<<<<

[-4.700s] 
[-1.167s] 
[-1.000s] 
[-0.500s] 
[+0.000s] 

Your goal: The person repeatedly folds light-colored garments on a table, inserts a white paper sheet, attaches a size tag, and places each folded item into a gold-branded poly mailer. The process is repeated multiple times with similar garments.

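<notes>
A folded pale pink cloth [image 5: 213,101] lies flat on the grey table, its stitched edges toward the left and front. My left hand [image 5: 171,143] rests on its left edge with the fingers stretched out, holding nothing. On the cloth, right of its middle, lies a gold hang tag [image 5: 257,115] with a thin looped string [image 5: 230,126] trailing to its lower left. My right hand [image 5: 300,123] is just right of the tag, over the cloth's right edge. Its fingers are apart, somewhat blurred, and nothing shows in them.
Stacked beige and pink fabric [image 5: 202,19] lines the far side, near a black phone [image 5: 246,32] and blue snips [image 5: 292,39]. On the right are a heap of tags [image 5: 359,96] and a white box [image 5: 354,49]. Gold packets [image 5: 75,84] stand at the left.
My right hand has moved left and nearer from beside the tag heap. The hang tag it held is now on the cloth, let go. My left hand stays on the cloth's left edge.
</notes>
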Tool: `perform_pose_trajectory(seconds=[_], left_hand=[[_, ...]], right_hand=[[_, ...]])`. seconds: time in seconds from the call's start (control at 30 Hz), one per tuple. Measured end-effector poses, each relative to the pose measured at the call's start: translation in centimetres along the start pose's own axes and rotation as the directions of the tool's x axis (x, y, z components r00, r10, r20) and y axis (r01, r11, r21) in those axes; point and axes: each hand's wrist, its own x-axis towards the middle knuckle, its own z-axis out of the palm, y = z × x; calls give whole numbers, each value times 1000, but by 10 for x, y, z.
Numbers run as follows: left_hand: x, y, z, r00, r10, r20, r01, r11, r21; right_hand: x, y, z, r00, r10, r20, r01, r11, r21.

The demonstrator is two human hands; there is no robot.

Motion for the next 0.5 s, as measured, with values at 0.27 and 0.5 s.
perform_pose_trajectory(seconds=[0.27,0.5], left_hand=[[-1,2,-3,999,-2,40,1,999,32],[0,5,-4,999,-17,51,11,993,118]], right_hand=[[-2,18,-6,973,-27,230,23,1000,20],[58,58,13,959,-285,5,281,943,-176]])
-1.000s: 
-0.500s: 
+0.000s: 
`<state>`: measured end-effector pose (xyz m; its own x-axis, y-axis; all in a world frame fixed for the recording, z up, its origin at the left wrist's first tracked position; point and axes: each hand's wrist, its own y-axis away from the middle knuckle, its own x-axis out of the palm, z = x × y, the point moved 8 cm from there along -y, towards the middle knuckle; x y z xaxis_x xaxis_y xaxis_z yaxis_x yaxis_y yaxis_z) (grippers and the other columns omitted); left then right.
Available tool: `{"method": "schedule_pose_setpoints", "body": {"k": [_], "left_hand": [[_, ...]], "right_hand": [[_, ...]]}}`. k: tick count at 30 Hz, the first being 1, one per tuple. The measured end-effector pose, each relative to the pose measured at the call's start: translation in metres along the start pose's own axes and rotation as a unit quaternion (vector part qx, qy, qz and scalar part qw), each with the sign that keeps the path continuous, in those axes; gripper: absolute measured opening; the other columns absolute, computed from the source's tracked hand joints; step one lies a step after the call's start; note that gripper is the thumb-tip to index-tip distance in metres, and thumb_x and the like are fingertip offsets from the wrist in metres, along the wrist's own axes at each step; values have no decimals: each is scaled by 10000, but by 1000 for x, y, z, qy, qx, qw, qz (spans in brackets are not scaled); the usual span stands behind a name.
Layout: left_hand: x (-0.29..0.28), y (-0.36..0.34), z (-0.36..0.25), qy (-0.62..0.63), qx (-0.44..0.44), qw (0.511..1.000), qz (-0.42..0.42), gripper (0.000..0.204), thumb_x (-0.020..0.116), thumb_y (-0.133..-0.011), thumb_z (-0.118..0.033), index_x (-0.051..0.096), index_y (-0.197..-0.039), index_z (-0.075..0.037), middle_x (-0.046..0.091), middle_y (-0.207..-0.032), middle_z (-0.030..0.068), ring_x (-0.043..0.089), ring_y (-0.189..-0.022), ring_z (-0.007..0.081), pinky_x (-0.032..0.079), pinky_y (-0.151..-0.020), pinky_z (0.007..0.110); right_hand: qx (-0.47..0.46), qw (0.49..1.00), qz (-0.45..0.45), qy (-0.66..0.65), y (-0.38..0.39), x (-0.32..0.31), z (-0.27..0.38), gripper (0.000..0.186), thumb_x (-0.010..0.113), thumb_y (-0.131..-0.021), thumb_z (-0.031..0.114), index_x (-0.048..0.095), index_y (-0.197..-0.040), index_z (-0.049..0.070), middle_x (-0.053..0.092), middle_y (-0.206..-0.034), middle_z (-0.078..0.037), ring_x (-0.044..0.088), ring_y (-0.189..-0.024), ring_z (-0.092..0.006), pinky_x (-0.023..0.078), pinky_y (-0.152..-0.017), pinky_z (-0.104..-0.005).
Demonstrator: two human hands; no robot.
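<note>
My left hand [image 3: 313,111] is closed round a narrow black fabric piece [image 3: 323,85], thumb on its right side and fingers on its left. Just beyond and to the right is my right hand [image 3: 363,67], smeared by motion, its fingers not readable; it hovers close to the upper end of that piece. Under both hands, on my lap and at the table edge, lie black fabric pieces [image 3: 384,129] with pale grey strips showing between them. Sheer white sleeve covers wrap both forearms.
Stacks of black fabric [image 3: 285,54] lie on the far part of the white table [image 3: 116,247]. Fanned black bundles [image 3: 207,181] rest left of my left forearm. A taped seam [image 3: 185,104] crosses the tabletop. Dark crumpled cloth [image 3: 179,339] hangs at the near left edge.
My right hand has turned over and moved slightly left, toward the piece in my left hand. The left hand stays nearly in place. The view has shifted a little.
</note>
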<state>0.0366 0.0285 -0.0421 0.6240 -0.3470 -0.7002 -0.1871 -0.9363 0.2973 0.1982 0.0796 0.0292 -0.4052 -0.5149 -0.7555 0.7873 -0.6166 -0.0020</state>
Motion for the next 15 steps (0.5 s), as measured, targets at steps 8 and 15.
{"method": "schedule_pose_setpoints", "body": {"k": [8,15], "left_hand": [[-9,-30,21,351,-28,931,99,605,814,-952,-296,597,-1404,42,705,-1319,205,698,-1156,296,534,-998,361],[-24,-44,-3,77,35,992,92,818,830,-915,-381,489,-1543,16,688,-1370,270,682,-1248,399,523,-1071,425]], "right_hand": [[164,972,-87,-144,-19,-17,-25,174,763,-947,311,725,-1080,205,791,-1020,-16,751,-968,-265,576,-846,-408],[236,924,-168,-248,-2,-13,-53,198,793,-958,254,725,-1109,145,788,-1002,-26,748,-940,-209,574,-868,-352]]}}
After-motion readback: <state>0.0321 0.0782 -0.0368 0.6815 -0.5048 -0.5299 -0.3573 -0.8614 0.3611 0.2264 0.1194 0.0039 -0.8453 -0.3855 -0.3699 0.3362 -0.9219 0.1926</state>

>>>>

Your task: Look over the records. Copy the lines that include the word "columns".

Expected answer:
`<state>`: measured end-effector pose (xyz m; its own x-axis, y-axis; all in a world frame fixed for the recording, z up, its origin at the left wrist's first tracked position; point and axes: each hand's wrist, its own y-axis away from the middle knuckle, its own x-axis out of the palm, z = x × y, the point moved 8 cm from there along -y, towards the middle knuckle; x y z xaxis_x xaxis_y xaxis_z yaxis_x yaxis_y yaxis_z) (grippers and the other columns omitted); left then right.
Available tool: `{"method": "schedule_pose_setpoints", "body": {"k": [_], "left_hand": [[_, ...]], "right_hand": [[_, ...]]}}`. k: tick count at 30 Hz, the first being 1, one per tuple. The measured end-effector pose, each relative to the pose measured at the call's start: translation in metres along the start pose's own axes and rotation as a unit quaternion (vector part qx, qy, qz and scalar part qw), each with the sign that keeps the path continuous, in those axes; gripper: absolute measured opening; the other columns absolute, computed from the source's tracked hand joints; step one lies a step after the call's start; note that gripper is the thumb-tip to index-tip distance in metres, and thumb_x and the like are fingertip offsets from the wrist in metres, along the wrist's own axes at each step; values have no decimals: each is scaled by 10000, but by 1000 for x, y, z, qy, qx, qw, qz (spans in brackets are not scaled); the usual span stands behind a name.

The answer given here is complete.